Intelsat has said its African business has stabilized after it re-priced contracts for certain customers to permit them to stay in business.

The company is facing a similar situation in Russia, where the sharp drop in the value of the ruble is forcing Intelsat to offer new contract terms to companies it does not want to abandon.

Intelsat said Latin America, a region of high growth for satellite operators in the past several years, remains robust as a market despite the arrival of multiple satellites. The satellites Intelsat has intended for Latin America are filling as quickly as the company had forecast, the company said.

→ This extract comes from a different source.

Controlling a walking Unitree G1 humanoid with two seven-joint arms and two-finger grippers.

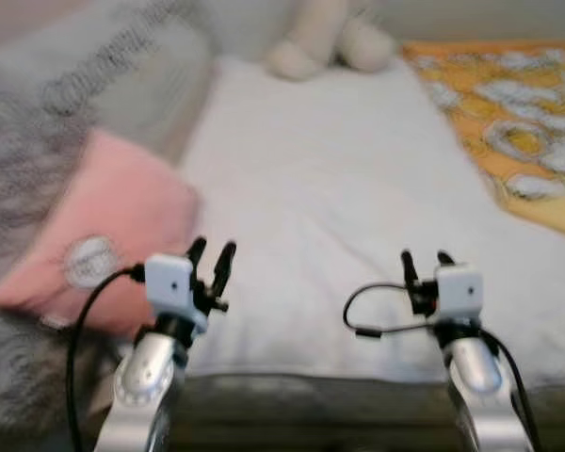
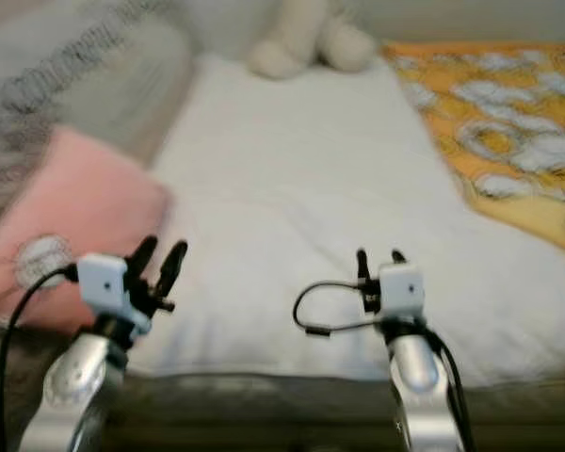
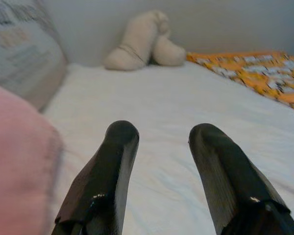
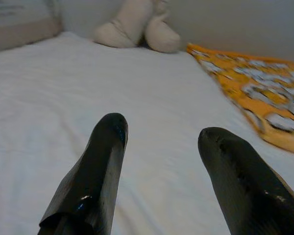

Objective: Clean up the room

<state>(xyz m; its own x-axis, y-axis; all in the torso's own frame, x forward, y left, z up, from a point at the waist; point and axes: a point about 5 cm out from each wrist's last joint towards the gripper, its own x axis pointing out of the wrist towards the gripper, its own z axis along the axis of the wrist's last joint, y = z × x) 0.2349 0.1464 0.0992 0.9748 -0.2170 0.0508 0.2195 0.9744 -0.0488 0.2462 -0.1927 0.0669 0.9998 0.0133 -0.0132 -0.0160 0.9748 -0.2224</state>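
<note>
A bed with a white sheet (image 1: 330, 188) lies before me. A pink pillow (image 1: 104, 231) rests at its left edge, with a grey printed pillow (image 1: 85, 85) behind it. A cream plush toy (image 1: 325, 38) sits at the far end against the wall. An orange patterned blanket (image 1: 518, 122) covers the right side. My left gripper (image 1: 211, 256) hovers open over the near edge, beside the pink pillow, holding nothing. My right gripper (image 1: 426, 258) is open too, above the sheet's near right part, with nothing between its fingers (image 4: 95, 166).
The bed's dark front edge (image 1: 311, 395) runs just below both arms. A grey fuzzy cover (image 1: 9, 367) lies at the near left. A pale wall (image 3: 210, 24) stands behind the plush toy.
</note>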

Intelsat in 2014 was able to use the current low-interest-rate environment to reduce its $15-billion debt load by $475 million. Chief Financial Officer Michael McDonnell said that level of reduction likely will not recur in 2015 as much of the high-cost debt has already been removed from the company’s books.

Intelsat’s debt, incurred mainly from leveraged buyouts by a succession of new owners, has been limiting its ability to invest for growth. But the company has been able to use its large stock of orbital rights and frequency reservations to trade for new capacity.

Intelsat said it had struck a deal with satellite-television provider DirecTV Group of Los Angeles wherein Intelsat’s IS-32 telecommunications payload will ride on a DirecTV satellite to be located at 43.1 degrees west. The satellite is scheduled for launch in 2016.

Similarly, Intelsat and Azercosmos of Azerbaijan recently reached an agreement permitting Azercosmos to use an Intelsat slot at 45 degrees east, with Intelsat putting its own payload on board.

In both cases, Intelsat will be able to offer new in-orbit capacity without incurring any capital spending of its own.

Intelsat’s current private-equity owners, led by BC Partners, made their $5 billion purchase seven years ago. McGlade declined to speculate on what their exit strategy might be.